- Prompt -
Below are some entries; report how many of their lines contain the word "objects", giving nothing besides the number.

Data entries
^^^^^^^^

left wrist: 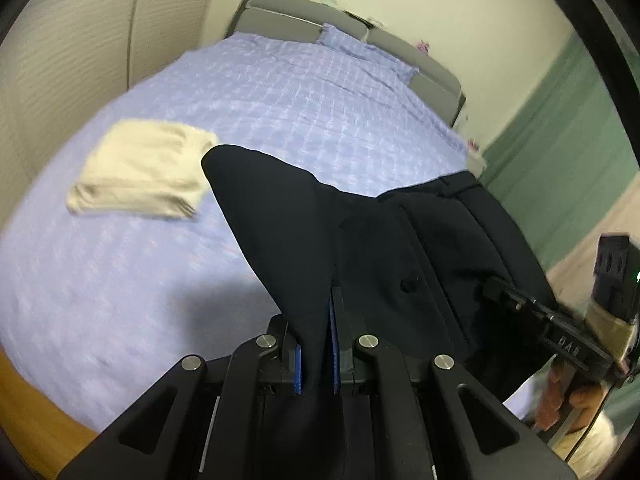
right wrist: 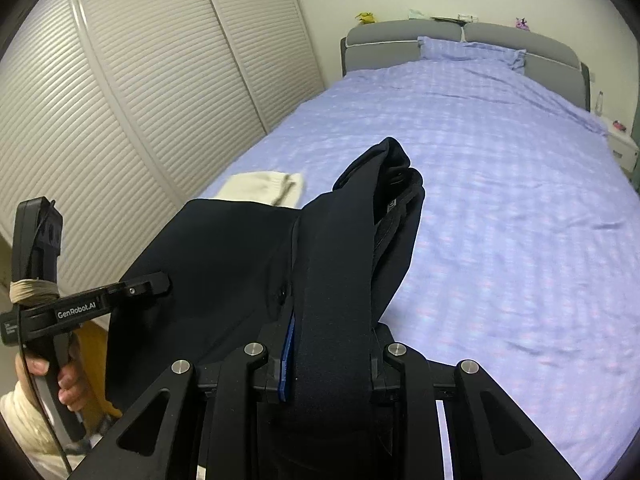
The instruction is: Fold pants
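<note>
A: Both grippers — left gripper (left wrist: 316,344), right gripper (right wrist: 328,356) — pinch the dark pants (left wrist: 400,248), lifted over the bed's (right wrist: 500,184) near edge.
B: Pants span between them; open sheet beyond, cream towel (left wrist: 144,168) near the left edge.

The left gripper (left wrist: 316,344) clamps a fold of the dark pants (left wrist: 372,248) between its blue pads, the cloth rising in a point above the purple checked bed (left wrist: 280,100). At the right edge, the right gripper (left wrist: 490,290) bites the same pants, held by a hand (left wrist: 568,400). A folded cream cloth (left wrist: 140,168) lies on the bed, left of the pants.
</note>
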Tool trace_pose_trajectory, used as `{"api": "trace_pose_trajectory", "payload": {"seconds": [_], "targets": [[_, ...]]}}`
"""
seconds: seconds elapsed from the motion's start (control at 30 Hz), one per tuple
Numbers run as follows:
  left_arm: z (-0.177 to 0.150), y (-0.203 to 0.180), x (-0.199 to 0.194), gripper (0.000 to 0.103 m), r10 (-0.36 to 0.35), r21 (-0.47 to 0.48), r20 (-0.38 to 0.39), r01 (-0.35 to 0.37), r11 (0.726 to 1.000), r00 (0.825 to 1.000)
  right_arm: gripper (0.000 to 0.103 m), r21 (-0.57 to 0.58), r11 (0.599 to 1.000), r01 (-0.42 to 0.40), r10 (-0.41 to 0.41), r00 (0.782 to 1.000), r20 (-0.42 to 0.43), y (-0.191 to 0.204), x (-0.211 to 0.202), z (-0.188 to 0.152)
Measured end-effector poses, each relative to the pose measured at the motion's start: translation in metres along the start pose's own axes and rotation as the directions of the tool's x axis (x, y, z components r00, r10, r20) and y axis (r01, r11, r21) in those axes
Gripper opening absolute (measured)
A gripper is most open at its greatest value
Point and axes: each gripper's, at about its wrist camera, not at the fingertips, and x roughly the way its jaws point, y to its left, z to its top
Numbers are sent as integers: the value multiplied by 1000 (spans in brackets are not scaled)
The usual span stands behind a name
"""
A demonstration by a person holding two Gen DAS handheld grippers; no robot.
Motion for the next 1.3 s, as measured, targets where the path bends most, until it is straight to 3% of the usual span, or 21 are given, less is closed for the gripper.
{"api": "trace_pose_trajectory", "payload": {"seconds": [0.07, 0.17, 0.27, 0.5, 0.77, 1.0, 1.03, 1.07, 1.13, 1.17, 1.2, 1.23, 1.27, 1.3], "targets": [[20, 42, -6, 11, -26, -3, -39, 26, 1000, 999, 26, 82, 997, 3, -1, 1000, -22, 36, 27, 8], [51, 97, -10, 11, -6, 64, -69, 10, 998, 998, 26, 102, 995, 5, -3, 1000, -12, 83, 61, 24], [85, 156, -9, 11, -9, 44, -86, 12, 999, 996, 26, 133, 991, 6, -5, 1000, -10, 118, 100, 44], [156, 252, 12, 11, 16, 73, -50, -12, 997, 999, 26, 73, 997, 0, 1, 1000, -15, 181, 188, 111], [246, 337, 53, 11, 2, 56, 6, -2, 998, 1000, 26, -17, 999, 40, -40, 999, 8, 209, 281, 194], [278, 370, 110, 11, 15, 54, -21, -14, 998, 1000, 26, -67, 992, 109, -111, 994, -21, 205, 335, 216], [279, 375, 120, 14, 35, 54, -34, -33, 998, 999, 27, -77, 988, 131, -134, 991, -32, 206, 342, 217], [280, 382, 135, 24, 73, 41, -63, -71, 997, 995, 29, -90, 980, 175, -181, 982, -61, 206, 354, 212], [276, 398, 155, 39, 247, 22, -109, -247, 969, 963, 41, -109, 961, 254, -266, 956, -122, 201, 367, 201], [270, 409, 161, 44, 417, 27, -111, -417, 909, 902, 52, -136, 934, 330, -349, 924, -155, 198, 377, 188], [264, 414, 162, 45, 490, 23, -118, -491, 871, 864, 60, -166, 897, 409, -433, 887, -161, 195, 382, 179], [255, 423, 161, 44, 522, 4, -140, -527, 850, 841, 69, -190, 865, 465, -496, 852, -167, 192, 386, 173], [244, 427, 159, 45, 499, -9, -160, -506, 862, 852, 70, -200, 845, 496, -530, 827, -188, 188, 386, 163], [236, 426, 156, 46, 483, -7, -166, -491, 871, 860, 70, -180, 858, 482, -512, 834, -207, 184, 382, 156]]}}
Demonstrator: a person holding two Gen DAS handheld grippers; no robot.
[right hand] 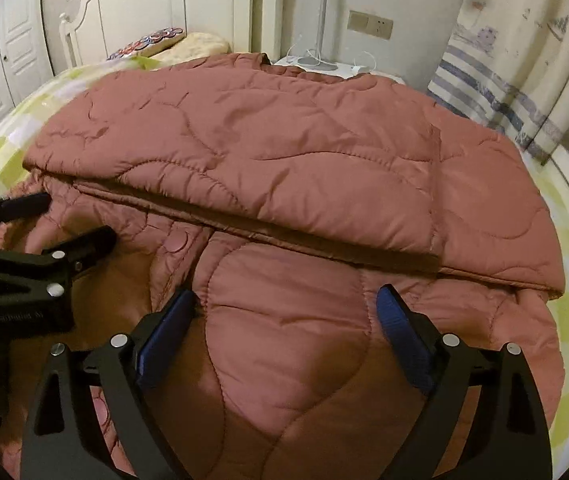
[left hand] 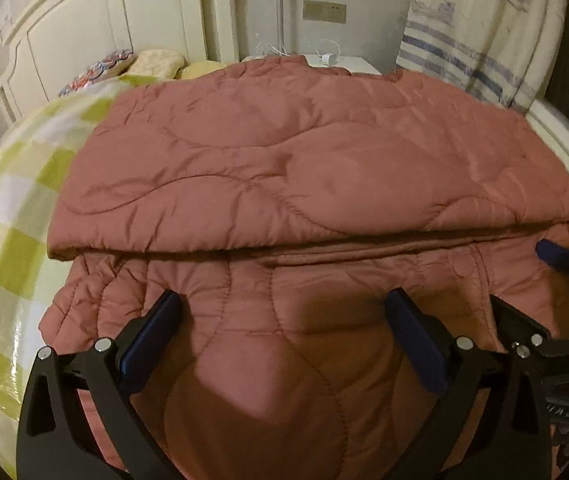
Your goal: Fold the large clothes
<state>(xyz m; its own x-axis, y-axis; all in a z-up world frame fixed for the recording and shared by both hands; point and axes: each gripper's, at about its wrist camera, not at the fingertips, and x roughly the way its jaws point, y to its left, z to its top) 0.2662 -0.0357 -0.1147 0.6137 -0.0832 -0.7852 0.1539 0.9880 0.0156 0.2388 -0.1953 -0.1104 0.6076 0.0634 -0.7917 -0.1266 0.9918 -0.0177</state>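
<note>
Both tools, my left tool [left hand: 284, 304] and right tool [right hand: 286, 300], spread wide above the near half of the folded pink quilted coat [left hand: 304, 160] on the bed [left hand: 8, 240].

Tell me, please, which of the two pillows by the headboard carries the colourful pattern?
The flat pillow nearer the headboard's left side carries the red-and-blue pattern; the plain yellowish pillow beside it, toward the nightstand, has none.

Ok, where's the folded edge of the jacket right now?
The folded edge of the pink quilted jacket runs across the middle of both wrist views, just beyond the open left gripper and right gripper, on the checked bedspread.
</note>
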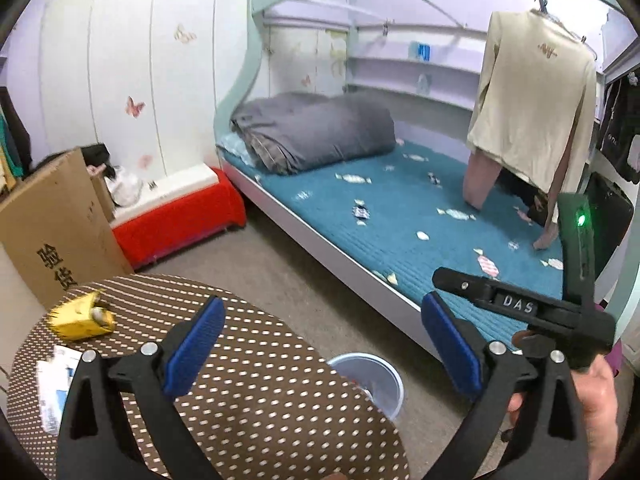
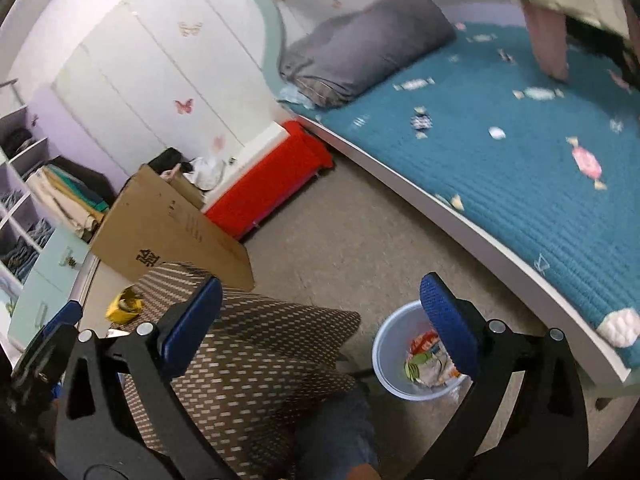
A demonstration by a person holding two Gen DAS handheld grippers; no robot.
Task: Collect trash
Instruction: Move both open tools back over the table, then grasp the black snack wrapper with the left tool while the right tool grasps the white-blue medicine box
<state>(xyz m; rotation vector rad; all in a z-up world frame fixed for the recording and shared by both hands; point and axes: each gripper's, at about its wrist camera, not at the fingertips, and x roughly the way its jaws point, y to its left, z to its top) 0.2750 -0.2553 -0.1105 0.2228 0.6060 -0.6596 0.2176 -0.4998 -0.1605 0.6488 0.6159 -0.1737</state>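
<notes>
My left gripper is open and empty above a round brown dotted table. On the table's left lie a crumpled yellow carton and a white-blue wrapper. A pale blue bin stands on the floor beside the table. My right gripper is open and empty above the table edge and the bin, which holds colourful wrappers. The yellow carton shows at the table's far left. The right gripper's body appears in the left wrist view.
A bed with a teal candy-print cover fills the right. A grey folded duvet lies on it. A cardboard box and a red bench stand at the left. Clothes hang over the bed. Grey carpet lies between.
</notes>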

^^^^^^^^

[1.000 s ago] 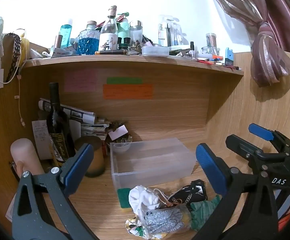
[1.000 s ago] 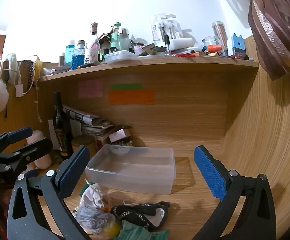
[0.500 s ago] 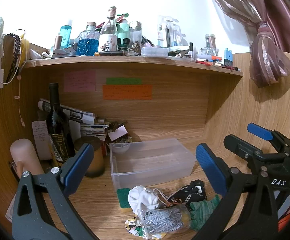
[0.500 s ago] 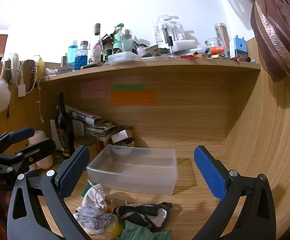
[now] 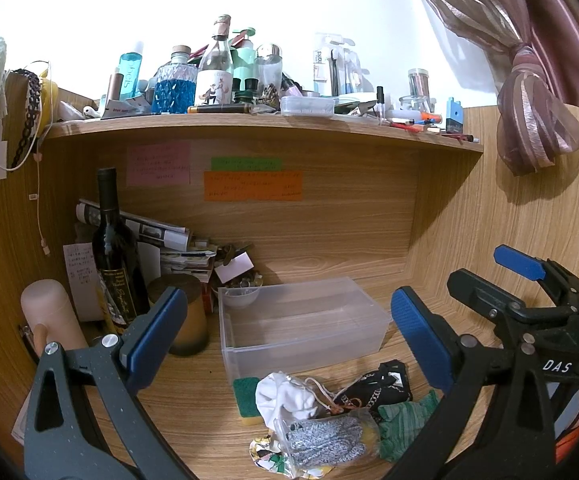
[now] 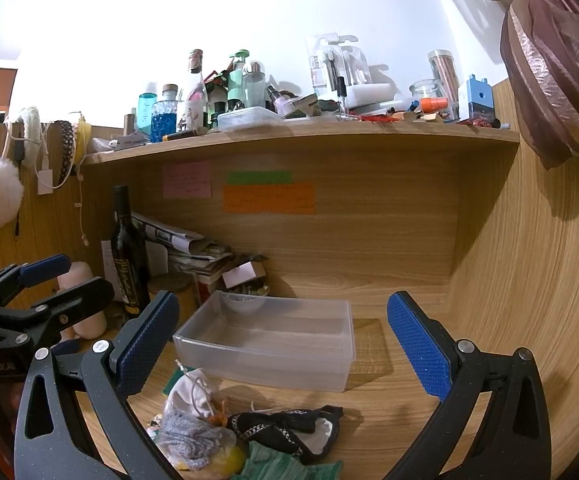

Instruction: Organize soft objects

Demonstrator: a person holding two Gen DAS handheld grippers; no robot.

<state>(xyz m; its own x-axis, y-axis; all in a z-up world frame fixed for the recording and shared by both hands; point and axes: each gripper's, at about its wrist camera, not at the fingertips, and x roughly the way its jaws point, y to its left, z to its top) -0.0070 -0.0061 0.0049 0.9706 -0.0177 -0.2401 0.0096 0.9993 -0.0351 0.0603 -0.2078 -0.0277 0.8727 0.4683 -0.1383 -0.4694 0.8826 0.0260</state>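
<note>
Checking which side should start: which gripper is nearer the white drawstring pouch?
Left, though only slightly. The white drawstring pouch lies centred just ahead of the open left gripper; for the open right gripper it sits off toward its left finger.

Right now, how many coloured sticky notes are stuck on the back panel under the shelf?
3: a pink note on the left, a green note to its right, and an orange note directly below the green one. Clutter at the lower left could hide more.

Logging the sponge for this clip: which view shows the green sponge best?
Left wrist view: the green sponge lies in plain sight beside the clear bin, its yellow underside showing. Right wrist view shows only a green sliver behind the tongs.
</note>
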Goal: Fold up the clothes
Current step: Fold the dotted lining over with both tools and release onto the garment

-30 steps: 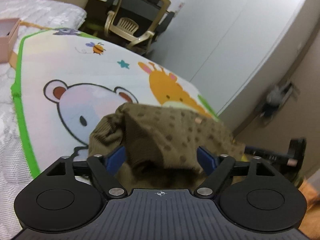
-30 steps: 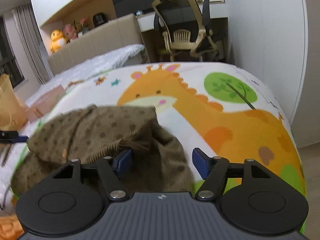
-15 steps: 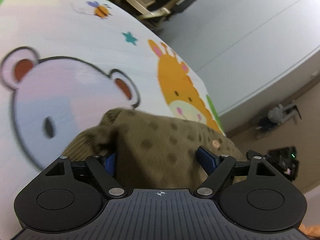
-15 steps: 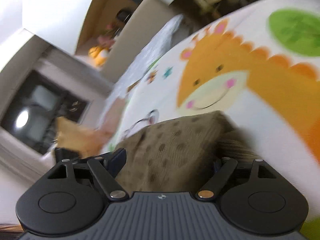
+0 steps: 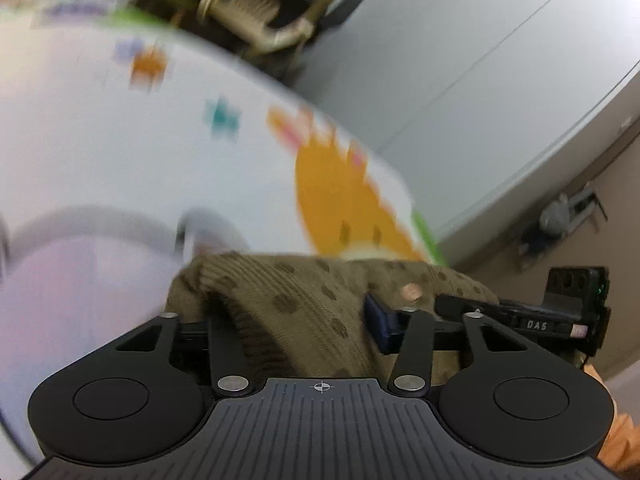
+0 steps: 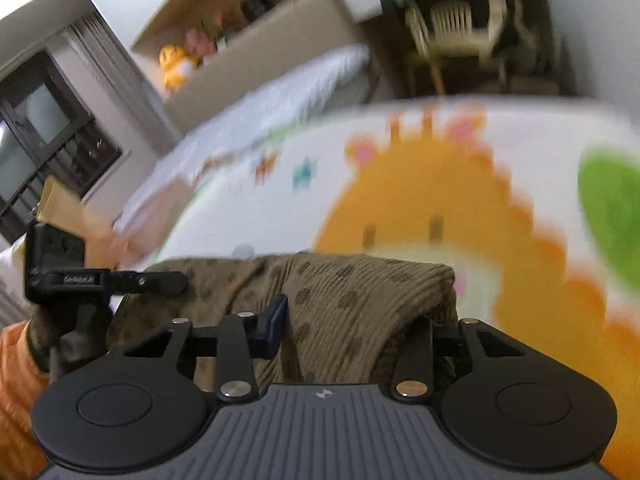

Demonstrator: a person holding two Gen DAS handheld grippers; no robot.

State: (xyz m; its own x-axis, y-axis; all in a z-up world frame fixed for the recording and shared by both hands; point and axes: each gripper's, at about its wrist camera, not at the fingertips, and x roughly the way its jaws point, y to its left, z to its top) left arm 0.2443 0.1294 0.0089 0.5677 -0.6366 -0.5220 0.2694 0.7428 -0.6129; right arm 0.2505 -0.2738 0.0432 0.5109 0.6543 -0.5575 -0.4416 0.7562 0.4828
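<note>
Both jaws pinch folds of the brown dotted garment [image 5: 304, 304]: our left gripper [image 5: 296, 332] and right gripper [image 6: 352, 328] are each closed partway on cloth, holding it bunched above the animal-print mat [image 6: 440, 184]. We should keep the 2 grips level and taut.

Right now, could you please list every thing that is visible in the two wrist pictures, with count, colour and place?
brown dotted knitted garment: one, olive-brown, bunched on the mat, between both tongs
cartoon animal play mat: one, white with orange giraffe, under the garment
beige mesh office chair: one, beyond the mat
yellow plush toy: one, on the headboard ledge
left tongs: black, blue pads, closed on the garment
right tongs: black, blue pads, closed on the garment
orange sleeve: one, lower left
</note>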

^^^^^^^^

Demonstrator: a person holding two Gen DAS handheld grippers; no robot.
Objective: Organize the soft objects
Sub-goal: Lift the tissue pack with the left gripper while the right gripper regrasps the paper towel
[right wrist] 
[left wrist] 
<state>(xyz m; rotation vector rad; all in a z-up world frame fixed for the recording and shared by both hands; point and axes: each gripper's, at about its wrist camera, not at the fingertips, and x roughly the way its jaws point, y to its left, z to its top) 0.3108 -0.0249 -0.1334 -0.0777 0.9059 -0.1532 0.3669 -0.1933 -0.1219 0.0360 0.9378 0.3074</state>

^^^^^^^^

- Task output -
2